• _EXERCISE GOAL_:
Return every record exactly as written.

[Source data]
● ● ●

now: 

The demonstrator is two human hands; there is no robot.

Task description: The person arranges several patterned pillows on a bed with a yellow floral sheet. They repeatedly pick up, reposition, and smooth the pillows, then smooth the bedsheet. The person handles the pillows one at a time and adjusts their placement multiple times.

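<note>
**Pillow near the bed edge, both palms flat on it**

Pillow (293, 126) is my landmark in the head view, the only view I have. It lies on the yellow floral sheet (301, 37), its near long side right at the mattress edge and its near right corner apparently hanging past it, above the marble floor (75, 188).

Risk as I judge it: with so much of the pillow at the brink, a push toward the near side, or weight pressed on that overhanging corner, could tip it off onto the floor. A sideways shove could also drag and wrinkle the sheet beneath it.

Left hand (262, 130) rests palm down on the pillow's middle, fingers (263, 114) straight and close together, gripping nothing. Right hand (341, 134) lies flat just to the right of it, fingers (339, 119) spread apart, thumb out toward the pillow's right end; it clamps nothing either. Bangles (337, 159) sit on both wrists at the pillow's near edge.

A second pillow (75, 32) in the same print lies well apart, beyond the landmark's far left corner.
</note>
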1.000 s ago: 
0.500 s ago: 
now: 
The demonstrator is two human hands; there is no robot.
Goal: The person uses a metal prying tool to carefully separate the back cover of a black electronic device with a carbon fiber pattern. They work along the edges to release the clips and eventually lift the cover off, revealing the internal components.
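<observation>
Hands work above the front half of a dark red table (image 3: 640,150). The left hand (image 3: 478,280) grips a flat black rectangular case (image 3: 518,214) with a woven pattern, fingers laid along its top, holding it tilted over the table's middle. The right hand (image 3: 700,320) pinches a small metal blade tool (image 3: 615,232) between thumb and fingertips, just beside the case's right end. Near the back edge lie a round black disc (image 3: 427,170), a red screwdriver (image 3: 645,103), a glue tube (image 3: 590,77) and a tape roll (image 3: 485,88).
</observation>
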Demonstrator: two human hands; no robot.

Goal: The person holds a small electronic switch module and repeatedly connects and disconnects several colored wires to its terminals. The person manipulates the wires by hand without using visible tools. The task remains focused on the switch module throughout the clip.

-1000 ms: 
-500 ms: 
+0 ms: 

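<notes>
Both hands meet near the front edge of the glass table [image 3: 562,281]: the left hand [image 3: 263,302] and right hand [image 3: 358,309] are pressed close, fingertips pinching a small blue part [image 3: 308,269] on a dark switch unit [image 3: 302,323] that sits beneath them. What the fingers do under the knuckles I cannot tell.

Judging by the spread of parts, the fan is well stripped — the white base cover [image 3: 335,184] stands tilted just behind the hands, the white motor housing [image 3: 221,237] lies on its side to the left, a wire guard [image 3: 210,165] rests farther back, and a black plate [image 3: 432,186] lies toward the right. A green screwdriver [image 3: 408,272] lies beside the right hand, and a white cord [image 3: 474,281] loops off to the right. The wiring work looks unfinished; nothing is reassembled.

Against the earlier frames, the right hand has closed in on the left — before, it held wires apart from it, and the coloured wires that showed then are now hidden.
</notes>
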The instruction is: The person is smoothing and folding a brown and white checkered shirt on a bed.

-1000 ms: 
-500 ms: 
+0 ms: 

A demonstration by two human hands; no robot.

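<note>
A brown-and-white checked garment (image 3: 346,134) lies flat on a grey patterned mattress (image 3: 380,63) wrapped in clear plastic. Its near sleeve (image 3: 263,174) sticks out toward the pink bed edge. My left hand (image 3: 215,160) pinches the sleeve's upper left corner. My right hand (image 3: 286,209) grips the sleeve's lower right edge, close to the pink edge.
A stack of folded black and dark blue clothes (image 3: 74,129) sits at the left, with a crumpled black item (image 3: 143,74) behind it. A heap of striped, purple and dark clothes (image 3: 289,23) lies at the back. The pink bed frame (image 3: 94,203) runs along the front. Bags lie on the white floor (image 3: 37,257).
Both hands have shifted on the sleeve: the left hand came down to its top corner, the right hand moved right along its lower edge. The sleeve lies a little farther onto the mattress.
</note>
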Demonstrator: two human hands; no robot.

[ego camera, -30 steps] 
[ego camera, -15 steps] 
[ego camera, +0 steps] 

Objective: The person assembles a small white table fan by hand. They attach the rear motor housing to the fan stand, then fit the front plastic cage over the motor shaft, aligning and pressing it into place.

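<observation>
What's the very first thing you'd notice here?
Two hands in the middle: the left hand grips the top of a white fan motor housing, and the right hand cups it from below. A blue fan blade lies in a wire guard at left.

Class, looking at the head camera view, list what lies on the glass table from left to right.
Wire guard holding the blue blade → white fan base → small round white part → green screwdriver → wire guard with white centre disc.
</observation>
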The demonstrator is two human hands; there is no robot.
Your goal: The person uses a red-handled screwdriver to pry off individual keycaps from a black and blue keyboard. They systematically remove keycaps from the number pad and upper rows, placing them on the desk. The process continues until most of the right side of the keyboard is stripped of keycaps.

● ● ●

• _YOUR SOLUTION_:
now: 

The demonstrator is two human hands; there is no robot.

Task description: The person arranges several patterned pillows on a bed with a yellow floral sheet. They repeatedly pick up, reposition, and smooth the pillows, then smooth the bedsheet. The person handles the pillows one at a time and adjusts their placement multiple times.

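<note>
**Pillow near the bed edge, both palms flat on it**

Pillow (293, 126) is my landmark in the head view, the only view I have. It lies on the yellow floral sheet (301, 37), its near long side right at the mattress edge and its near right corner apparently hanging past it, above the marble floor (75, 188).

Risk as I judge it: with so much of the pillow at the brink, a push toward the near side, or weight pressed on that overhanging corner, could tip it off onto the floor. A sideways shove could also drag and wrinkle the sheet beneath it.

Left hand (262, 130) rests palm down on the pillow's middle, fingers (263, 114) straight and close together, gripping nothing. Right hand (341, 134) lies flat just to the right of it, fingers (339, 119) spread apart, thumb out toward the pillow's right end; it clamps nothing either. Bangles (337, 159) sit on both wrists at the pillow's near edge.

A second pillow (75, 32) in the same print lies well apart, beyond the landmark's far left corner.
</note>
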1.000 s ago: 
0.500 s ago: 
now: 
The demonstrator is two human hands; there is no robot.
Goal: The person uses a metal prying tool to carefully separate the back cover of a black electronic device with a carbon fiber pattern. They work along the edges to release the clips and eventually lift the cover off, revealing the internal components.
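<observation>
Hands work above the front half of a dark red table (image 3: 640,150). The left hand (image 3: 478,280) grips a flat black rectangular case (image 3: 518,214) with a woven pattern, fingers laid along its top, holding it tilted over the table's middle. The right hand (image 3: 700,320) pinches a small metal blade tool (image 3: 615,232) between thumb and fingertips, just beside the case's right end. Near the back edge lie a round black disc (image 3: 427,170), a red screwdriver (image 3: 645,103), a glue tube (image 3: 590,77) and a tape roll (image 3: 485,88).
</observation>
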Demonstrator: two human hands; no robot.

Goal: The person holds a small electronic switch module and repeatedly connects and disconnects several colored wires to its terminals. The person manipulates the wires by hand without using visible tools. The task remains focused on the switch module throughout the clip.

-1000 ms: 
-500 ms: 
+0 ms: 

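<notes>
Both hands meet near the front edge of the glass table [image 3: 562,281]: the left hand [image 3: 263,302] and right hand [image 3: 358,309] are pressed close, fingertips pinching a small blue part [image 3: 308,269] on a dark switch unit [image 3: 302,323] that sits beneath them. What the fingers do under the knuckles I cannot tell.

Judging by the spread of parts, the fan is well stripped — the white base cover [image 3: 335,184] stands tilted just behind the hands, the white motor housing [image 3: 221,237] lies on its side to the left, a wire guard [image 3: 210,165] rests farther back, and a black plate [image 3: 432,186] lies toward the right. A green screwdriver [image 3: 408,272] lies beside the right hand, and a white cord [image 3: 474,281] loops off to the right. The wiring work looks unfinished; nothing is reassembled.

Against the earlier frames, the right hand has closed in on the left — before, it held wires apart from it, and the coloured wires that showed then are now hidden.
</notes>
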The instruction is: The person is smoothing and folding a brown and white checkered shirt on a bed.

-1000 ms: 
-500 ms: 
+0 ms: 

A demonstration by two human hands; no robot.

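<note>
A brown-and-white checked garment (image 3: 346,134) lies flat on a grey patterned mattress (image 3: 380,63) wrapped in clear plastic. Its near sleeve (image 3: 263,174) sticks out toward the pink bed edge. My left hand (image 3: 215,160) pinches the sleeve's upper left corner. My right hand (image 3: 286,209) grips the sleeve's lower right edge, close to the pink edge.
A stack of folded black and dark blue clothes (image 3: 74,129) sits at the left, with a crumpled black item (image 3: 143,74) behind it. A heap of striped, purple and dark clothes (image 3: 289,23) lies at the back. The pink bed frame (image 3: 94,203) runs along the front. Bags lie on the white floor (image 3: 37,257).
Both hands have shifted on the sleeve: the left hand came down to its top corner, the right hand moved right along its lower edge. The sleeve lies a little farther onto the mattress.
</note>
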Demonstrator: two human hands; no robot.

[ego camera, -30 steps] 
[ego camera, -15 steps] 
[ego camera, +0 steps] 

Objective: The person assembles a small white table fan by hand. They attach the rear motor housing to the fan stand, then fit the front plastic cage over the motor shaft, aligning and pressing it into place.

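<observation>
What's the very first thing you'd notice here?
Two hands in the middle: the left hand grips the top of a white fan motor housing, and the right hand cups it from below. A blue fan blade lies in a wire guard at left.

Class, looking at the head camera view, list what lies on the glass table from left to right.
Wire guard holding the blue blade → white fan base → small round white part → green screwdriver → wire guard with white centre disc.
</observation>
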The demonstrator is two human hands; there is no robot.
Your goal: The person uses a red-handled screwdriver to pry off individual keycaps from a black and blue keyboard. They systematically remove keycaps from the number pad and upper rows, placing them on the desk. The process continues until most of the right side of the keyboard is stripped of keycaps.

No more output remains.